EXERCISE PROMPT:
State the number of lines below in which the word "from" appears. Nothing else belongs in the answer.

SOURCE MATERIAL:
[Start of Attachment]
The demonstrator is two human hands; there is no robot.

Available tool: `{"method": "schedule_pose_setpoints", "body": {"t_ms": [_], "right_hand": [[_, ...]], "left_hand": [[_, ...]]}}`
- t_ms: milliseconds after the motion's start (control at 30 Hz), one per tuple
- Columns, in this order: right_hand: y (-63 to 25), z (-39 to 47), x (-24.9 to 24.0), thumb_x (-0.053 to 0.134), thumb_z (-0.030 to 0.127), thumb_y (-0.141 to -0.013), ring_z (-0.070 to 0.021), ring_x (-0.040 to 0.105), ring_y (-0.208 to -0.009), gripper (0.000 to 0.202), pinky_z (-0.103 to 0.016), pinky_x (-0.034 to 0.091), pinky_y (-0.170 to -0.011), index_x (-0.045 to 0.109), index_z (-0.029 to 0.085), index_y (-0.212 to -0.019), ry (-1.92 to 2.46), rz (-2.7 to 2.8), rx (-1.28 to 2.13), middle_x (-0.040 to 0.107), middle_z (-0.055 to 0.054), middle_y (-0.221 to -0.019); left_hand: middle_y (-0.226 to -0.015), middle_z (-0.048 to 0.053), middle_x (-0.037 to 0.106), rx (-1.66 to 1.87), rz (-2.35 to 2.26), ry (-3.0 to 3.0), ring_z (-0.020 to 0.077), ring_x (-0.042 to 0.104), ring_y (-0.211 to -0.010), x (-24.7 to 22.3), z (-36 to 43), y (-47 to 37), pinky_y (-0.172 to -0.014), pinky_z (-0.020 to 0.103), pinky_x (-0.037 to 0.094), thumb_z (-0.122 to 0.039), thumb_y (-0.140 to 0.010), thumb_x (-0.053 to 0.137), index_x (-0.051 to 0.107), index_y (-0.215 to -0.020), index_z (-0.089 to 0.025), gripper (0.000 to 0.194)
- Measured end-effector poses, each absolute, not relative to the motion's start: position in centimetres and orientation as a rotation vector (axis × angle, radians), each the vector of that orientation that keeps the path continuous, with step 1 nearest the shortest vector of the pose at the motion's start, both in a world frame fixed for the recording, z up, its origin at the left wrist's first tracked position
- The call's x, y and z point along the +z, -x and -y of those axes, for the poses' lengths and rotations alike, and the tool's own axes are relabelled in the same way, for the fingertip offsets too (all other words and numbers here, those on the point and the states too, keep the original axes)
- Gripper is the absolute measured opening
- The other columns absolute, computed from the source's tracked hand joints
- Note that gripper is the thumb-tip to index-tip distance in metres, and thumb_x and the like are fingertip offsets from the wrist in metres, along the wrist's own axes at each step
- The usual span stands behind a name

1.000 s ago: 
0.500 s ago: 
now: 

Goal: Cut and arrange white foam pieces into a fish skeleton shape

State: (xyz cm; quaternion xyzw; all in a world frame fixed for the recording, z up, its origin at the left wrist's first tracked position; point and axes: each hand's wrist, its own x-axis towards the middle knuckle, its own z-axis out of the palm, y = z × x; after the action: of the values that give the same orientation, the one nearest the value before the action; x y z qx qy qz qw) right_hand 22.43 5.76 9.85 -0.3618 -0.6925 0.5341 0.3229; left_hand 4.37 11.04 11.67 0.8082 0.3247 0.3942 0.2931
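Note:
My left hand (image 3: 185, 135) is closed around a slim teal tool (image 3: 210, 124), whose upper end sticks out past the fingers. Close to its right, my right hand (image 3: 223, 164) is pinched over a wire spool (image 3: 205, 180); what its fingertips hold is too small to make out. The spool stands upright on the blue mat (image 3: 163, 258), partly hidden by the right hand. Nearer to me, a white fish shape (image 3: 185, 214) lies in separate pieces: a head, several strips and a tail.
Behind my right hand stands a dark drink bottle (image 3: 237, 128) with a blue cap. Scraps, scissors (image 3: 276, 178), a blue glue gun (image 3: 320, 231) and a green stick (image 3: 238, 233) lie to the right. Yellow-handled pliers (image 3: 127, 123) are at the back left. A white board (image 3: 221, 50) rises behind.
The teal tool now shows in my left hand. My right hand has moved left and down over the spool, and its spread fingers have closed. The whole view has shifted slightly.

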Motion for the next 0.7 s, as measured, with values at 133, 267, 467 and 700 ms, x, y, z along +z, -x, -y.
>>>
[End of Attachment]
RESULT OF THIS TASK:
2